Next to clinical examination and endoscopy, cross-sectional imaging plays an important role in the diagnosis of head and neck tumors. Moreover, the choice of therapy is guided by the radiological report. We spoke to Prof. Dr. Meinrad Beer, Medical Director of Diagnostic and Interventional Radiology at the University Hospital Ulm, about the particularities of staging head and neck tumors from a radiological standpoint.
What demands does the assessment of ENT-tumors make of radiology?

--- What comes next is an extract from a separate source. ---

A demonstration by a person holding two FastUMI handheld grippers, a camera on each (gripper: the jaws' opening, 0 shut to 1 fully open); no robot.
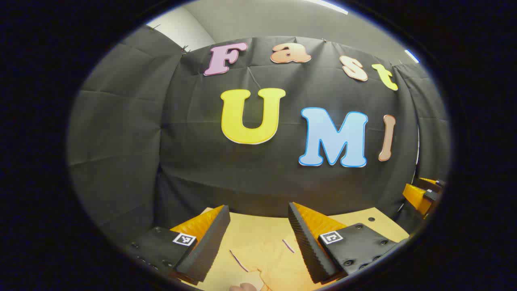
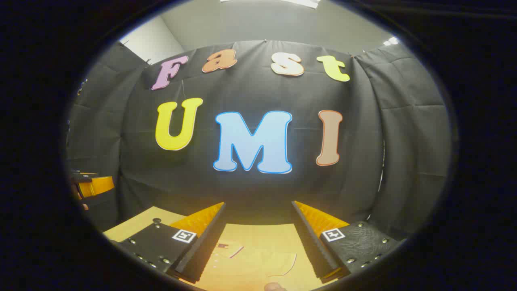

There can be no generally valid imaging protocol for staging all tumor entities in the head and neck area, considering that the anatomical challenges vary greatly depending on the tumor localization. CT and MRI can complement each other in a useful way due to the difference in displaying tumor characteristics, and we must obtain an overall picture beyond these modalities.
ENT-tumors do not only pose delicate challenges for radiologists, but also for the attending physicians. Surgical procedures of tumor diseases in the head and neck area can lead to onerous disfigurements and loss of function – this makes clearly and unambiguously communicating with our colleagues all the more important.
What are specific challenges in staging head and neck tumors?
The anatomy of the head and neck area is complex, especially the three-dimensional imaging of individual structures. Moreover, the delimitation of neighboring anatomical structures (larynx, pharynx), particularly in regards to CT scans, is not trivial and requires many years of expertise. The degree of delimitation depends on co-factors – such as the BMI (structures are more easily distinguishable from another if the BMI is high). A differentiated classification is needed in order to integrate this into a diagnostic tool.
There is also a high number of tumor entities that have to be assessed differently during staging. Synchronous or metachronous secondary tumors – for example in the lung, the esophagus or the colon – are also common. Head and neck carcinomas further have the tendency to develop lymph node metastases rapidly, so the lymph node assessment plays an increasingly important role.
How does mint Lesion™ help overcome these challenges?
Because mint Lesion™ knows all of the rules for assessing the TNM staging for all 12 tumor entities, it systematically guides us through the reporting process. This has definite advantages: Thanks to the clear structure of the results, everything becomes immediately understandable for the referring colleagues. The schematic drawings during the segmentation process in mint Lesion™ even allow peers who are less experienced in imaging ENT-tumors to correctly determine the allocation and delimitation of individual organ structures. Furthermore, the interplay of primary tumor segmentation and lymph node definition facilitates a conclusive and comprehensive staging.
It has now also been recognized that viral infections (such as human papilloma viruses (HPV)) are important etiological factors, too. The current TNM-classification therefore uses the surrogate marker p16 in order to detect the triggering of oropharyngeal carcinomas by HPV. The inclusion of the p16 mutation into the structured reporting of mint Lesion™ represents a trailblazing step towards multimodal, personalized oncological reporting in the head and neck area.